I started buying music at a young age. My mom always had the radio on in the car, and at some point, I noticed that my favorite songs were for sale on small vinyl singles called “45s.”
On radio – which I also love – you had to wait for your favorite songs to come up in rotation. It didn’t take a genius to realize that I could listen to any song I wanted, as many times in-a-row as I wanted, if those Queen and Hall & Oates singles came home with me. Thus, a lifelong love affair with records was born.
The formats changed over the years, from vinyl to cassette, cassette to Cd, and CD to .mp3 – Whoops… No more need for a record store.
Below are the biggest names from a bygone era, when record stores were King.
DJs Sound City
DJs Sound City could be found in the malls of Washington, Oregon and Idaho. I can remember buying specific albums there, like Pat Benatar’s Tropico, Huey Lewis and the News’ Fore!, and Samantha Fox Touch Me.
DJs was where I saw my first “picture discs,” which are just like the regular album, but with artwork somehow on the vinyl itself! KISS, Rod Stewart, David Bowie… I never bought any picture-discs, but they were sure fun to look at.
DJs had in-store signings, too. I stood in line to get my “Don’t Mean Nothing” single autographed by Richard Marx. I still love that song, with Joe Walsh on guitar, are you kidding?
And my mom surprised me with an autographed Donny Osmond album one day. Soldier of Love. It was sweet of her. But I think she just wanted an excuse to meet Donny Osmond.
Hastings Records & Tapes
Hastings were standalone stores that survived until 2016 by also selling books, collectibles like Funko Pops, and renting DVDs/Blu-Rays.

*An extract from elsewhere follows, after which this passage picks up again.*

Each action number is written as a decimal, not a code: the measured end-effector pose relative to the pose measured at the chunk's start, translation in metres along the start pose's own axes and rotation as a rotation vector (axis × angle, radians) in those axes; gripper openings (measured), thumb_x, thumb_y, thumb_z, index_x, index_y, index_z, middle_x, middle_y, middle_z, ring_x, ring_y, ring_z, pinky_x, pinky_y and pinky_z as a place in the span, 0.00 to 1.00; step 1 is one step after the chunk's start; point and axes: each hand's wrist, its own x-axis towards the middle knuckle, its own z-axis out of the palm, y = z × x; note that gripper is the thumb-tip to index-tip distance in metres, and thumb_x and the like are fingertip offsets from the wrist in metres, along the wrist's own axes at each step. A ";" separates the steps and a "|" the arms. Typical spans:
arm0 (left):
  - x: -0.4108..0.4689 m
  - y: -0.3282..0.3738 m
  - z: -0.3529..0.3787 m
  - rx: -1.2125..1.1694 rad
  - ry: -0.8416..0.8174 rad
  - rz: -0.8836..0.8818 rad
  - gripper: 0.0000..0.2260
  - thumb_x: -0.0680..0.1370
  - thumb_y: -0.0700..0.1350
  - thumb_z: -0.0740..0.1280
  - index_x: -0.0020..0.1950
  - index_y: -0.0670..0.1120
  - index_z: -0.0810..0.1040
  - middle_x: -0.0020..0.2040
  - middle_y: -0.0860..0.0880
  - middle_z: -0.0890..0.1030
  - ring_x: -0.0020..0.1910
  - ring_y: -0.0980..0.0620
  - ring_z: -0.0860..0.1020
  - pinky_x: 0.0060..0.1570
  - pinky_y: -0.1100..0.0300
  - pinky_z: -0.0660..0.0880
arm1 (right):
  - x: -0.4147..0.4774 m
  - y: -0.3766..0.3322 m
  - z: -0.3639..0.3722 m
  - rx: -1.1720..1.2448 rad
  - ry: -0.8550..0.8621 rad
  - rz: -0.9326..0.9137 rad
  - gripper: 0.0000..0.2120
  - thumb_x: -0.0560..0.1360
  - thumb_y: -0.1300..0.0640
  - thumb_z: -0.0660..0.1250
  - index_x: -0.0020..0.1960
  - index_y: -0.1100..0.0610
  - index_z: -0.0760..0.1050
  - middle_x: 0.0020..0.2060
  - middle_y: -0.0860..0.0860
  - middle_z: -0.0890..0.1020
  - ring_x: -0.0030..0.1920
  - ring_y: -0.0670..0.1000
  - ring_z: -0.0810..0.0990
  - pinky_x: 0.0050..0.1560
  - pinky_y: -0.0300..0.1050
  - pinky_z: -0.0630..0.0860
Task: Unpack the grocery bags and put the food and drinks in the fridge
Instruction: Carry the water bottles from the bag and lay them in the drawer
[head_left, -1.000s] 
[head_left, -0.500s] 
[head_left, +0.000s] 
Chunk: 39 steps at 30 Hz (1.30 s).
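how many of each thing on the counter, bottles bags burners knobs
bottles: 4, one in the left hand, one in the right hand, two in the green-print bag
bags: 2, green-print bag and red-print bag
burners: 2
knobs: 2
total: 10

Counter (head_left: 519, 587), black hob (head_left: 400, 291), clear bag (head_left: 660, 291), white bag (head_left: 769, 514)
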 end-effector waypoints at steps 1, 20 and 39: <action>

I took me a while to warm up to Hastings because one day I showed up to my favorite Spokane Valley music store – Eli’s Records & Tapes – had been replaced by Hastings. In my mind it just wasn’t as good. But the jokes on me, because Hastings were part of the same company.
Eli’s Records and Tapes
Eli’s Records & Tapes had a small store just west of the Crescent in the Spokane Valley. I can still picture the manager, who was always very helpful.
I remember buying the Fast Times at Ridgemont High double-vinyl at Eli’s, and the manager approved, saying “Great soundtrack, especially the song “Raised on the Radio.” But of course, I knew that having seen the film about a hundred times.
And I was replacing my cassette, which had worn out.
I bought Madonna‘s debut album at Eli’s, the Ghostbusters soundtrack, and Ozzy Osbourne’s The Ultimate Sin. I know, I’m The Mentalist of music purchases.
Sam Goody’s was a big national chain that seemed to be in every mall in America. It lacked the charm of the smaller record stores. Still, if you wanted something, “Goody’s got it.” Remember that slogan? It was pretty true.
FYE – For Your Entertainment. Not strictly a record shop. If your mall didn’t have a Sam Goody, it probably had an FYE. And it turns out, FYE is still alive and kicking.
I know, I know… Borders was a bookstore. But they music, too. And they hosted in-store appearances from artists.
I saw Billy Squier perform, tell stories, and sign autographs at Borders. Unplugged.
He was fighting the flu, but he didn’t cancel his appearance. I got the flu from Billy Squier. Let’s see Spotify do that.
Tower Records was the record shop to end all record shops. If you couldn’t find what you wanted at Tower Records, it didn’t exist.
My introduction to Tower Records was in Seattle. My head just about exploded when I walked in. It seemed like miles-and-miles of music in every genre you could name – and some you’d never heard of before!
Tower Records became a must-do on our family trips to Seattle. I loved that you could find obscure titles here, as well as the chart-toppers. And they had singles with unreleased B-Sides. Fantastic.
But don’t take my word for it, watch Colin Hanks terrific Tower Records documentary, All Things Must Pass.
The List Goes on and On
Eucalyptus Records & Tapes, Mirage Records & Tapes, Strawberry Jam Records (popularly referred to as Strawberry Jams) … Each held a special place in a music lover’s heart.
Sadly, it’s difficult to find any evidence that they ever existed; lost to the discount bins of history. But if you held on to any of your old vinyl, cassettes, or CDs, it’s easy enough to transport yourself back there again.